On December 3 a homeless couple living in that foul shelter from the northern cold had knocked over a candle and started a blaze. They fled. Soon the massive structure was engulfed in flames. When the fire fighters arrived they were well aware that this rotting building was home to the poor and destitute. They knew not whether anyone was in the building. They did not speculate on the worth of the human rejects who called the place home. Two of their number entered the building to bring out to safety any who might be trapped in the building. Those two became trapped and four more entered to save their comrades. All six lost their lives. They left behind 17 children who are now without a father. They left behind families who will themselves struggle with the aftermath of this tragedy for the rest of their lives. But these six were fire fighters. They were guardians of the public safety. They thought there were homeless people in that wretched building so they went in to save lives. They did not stop to make a value judgment about the sort of people that the building sheltered. It only mattered that people might die. They did not hesitate because they might be the ones to die.

The virgin's child, who was now a King, closed his eyes and silently — wept for them all.

And a voice cried in the wilderness, "Who? Who will make the paths straight? Who will embrace the broken-one who is to come? Who will shine the light?"

The large church sits passively along the busy suburban boulevard. Hundreds of people regard this place as their spiritual home. They are ever so busy with so many things — especially at this time of year. In this season they have dedicated a garden of memory to provide a final resting place for the ashes of those who wish to remain attached to this wonderful place for time to come.
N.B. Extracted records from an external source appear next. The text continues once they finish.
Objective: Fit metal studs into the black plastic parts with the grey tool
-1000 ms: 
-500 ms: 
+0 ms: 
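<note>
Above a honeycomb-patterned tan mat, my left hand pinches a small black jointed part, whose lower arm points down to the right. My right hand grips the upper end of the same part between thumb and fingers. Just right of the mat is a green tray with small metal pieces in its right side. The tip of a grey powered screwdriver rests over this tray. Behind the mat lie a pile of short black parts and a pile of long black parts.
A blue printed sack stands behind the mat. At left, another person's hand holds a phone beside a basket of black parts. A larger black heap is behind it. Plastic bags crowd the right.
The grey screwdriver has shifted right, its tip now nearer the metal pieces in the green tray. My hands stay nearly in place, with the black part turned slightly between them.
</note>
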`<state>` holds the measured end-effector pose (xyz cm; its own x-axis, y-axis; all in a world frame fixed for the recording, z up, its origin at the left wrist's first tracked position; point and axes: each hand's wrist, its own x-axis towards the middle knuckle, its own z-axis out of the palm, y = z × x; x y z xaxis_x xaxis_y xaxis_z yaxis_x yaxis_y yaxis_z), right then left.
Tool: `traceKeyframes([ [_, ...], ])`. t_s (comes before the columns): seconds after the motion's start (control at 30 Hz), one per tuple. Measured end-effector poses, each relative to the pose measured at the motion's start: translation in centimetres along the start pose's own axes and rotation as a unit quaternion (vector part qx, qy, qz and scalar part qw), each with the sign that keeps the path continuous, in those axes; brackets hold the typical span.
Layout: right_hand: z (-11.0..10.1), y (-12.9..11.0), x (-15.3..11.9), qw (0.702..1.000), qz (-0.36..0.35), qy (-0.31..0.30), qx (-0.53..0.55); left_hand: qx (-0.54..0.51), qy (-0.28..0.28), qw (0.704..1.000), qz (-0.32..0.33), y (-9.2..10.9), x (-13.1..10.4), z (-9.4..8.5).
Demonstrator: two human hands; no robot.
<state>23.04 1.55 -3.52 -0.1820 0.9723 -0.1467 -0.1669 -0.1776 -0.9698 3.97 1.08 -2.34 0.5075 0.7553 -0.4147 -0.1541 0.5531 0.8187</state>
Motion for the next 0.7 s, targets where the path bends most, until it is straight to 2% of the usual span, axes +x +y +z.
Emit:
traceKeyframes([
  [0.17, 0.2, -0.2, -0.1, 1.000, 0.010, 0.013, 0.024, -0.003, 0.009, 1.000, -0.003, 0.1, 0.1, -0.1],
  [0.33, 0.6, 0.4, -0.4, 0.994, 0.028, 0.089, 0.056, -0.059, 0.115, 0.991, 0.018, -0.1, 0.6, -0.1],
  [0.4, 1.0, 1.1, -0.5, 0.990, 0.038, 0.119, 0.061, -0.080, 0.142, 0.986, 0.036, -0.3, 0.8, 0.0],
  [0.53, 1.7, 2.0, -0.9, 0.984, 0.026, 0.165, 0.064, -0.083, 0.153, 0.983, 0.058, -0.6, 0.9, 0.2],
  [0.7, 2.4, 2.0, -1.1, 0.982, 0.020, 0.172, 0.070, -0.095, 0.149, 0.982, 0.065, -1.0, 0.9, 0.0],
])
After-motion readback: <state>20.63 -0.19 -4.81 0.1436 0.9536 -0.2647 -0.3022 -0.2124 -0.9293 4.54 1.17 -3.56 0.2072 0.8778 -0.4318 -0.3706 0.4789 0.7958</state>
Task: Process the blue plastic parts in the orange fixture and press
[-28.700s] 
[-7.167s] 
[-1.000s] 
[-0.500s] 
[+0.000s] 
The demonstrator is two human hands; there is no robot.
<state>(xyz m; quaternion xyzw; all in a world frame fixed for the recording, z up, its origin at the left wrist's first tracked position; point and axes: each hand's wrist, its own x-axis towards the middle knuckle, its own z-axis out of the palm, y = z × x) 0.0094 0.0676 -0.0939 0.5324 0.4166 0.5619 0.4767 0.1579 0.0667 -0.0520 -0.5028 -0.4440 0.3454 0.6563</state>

Parties and delicious feasts call many to this place to celebrate the season. There is much inviting to one another's homes and to parties in other places. There is much preparation for yet another telling of the story of a virgin's child in music and pageantry. People are elected and installed to positions of leadership in this time of celebration. Marriages are blessed and food is brought forward to share with those who are less fortunate than those who gather to celebrate. Many Christmas gifts for children of the migrant workers and for Kids in Distress have already been brought forward, yet the Christmas tree still holds the names of a dozen children who have no one scurrying about to make their Christmas cheery. Sermons are preached at four worship services and Holy Communion is celebrated at two. The story of John the Baptist crying out in the wilderness is read yet another time. Perhaps getting a bit old as we are eager to get on with the real celebration of Christmas. This happy and content people are already celebrating and looking forward to the big day itself. If there is a Mary clutching at her pre-mature birth pains along our streets we are unaware of such a creature. Not even sure want to know about it. If there are homeless squatting in an abandoned building or a cardboard shack in the Weeki Watchee Preserve we are unaware of such unfortunates. Not even sure we want to know about it. We draw our attention back to the story of John the Baptist yet one more time. Forcing ourselves to listen again to that warning voice. We are sure that tragedy and poverty are not waiting to interfere with our celebration.

The virgin's child, who was now a King, closed his eyes and silently — wept for them all.

And a voice cried in the wilderness, "Who? Who will make the paths straight? Who will embrace the broken-one who is to come? Who will shine the light?"